I had my phone out the whole way. I had my camera out. I was filming everything.
It wasn't all of it. I want to be precise about that. I didn't lose everything — but I lost the ones that mattered most. The 80% I had replayed in my head on the drive home. The ochre cliffs at dusk. The prayer flags snapping in the wind above Kagbeni. A moment where the light went golden and strange for about four minutes and I knew even while it was happening that I would want this back later.
Gone. A corrupted folder. Files that opened as static.
The first feeling was the obvious one. A sick dropping in the stomach. Something between grief and stupidity — grief for the footage, stupidity for not backing it up sooner.
But then, sitting with it for a few days, I started to notice something else.
I remembered Mustang more clearly than any place I'd brought footage home from.

I remember the exact quality of the light at Kagbeni in the late afternoon. The way it hit the white walls of the buildings and made them look warm instead of white. I remember standing somewhere up high with the whole valley below me, arms crossed against the cold, not filming anything — just standing there because there was nothing else to do.

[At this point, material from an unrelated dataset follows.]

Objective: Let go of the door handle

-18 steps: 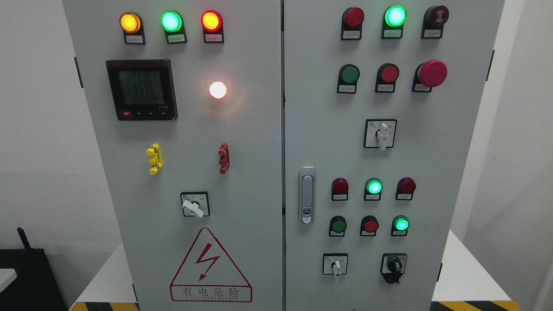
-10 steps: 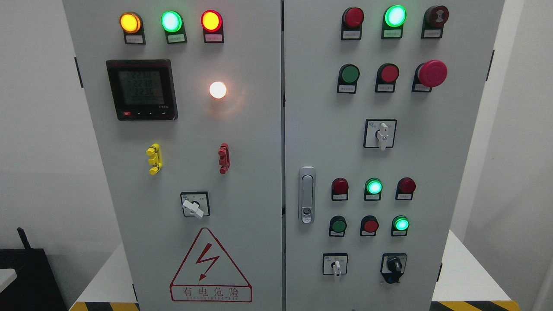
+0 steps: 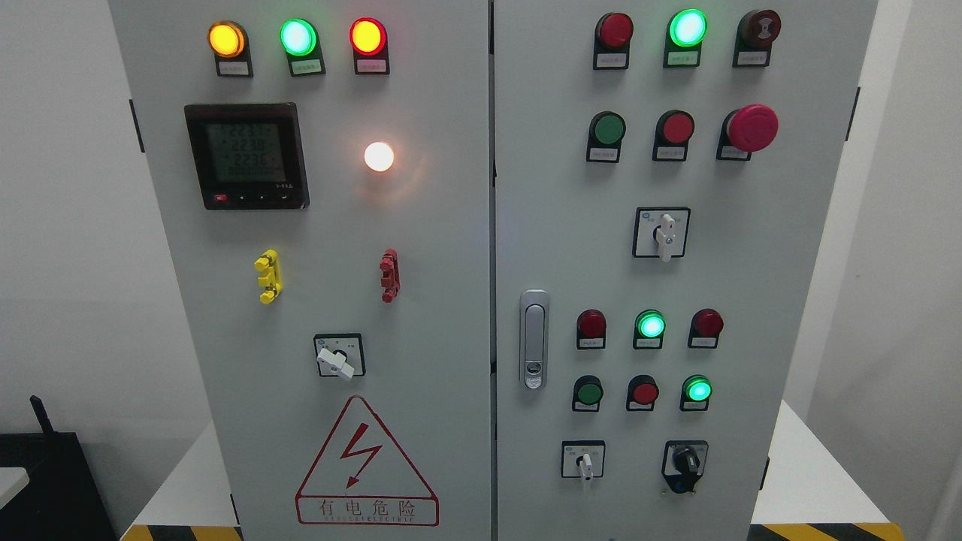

I remember thinking, while I was filming the other moments, that I needed to get this. Get the light, get the movement, get it into my phone so I could keep it. And I was so focused on getting it that I was standing slightly outside the experience. Watching it through a screen instead of with my eyes.
The clips I lost were the ones I was most present for in theory — the ones I knew were beautiful while they were happening. But I was present for them as a filmmaker, not as a person. The ones I kept are the ones I almost didn't bother to film.
There's a guesthouse I remember stopping at. Somewhere before we reached the higher elevations. Red walls the color of dried chilies, a woven blanket thrown over a wooden chair, pine branches on the floor. Snow visible through an old window. It smelled like woodsmoke and something faintly sweet.
I don't think I filmed it at all. I just sat there for a while.
That room is clearer to me now than most of the footage I have.
I'm not trying to make a case against cameras or phones. I'm not going to leave mine at home next time.
But I think about the footage I didn't take — the moments where I put the phone down and just stood there — and those are the ones with the most texture now. The ones I can still feel the temperature of.
Mustang taught me something I didn't go there to learn: that the point of being somewhere isn't to prove you were there. It's just to be there. Fully. Even if you can't show anyone afterward.
The clips I lost were beautiful. But maybe they were always meant to stay in Mustang.
The trip was in early 2026. I went with my family we kept stopping to pray at roadside shrines, which added about three hours to every journey and which I now think was the right call.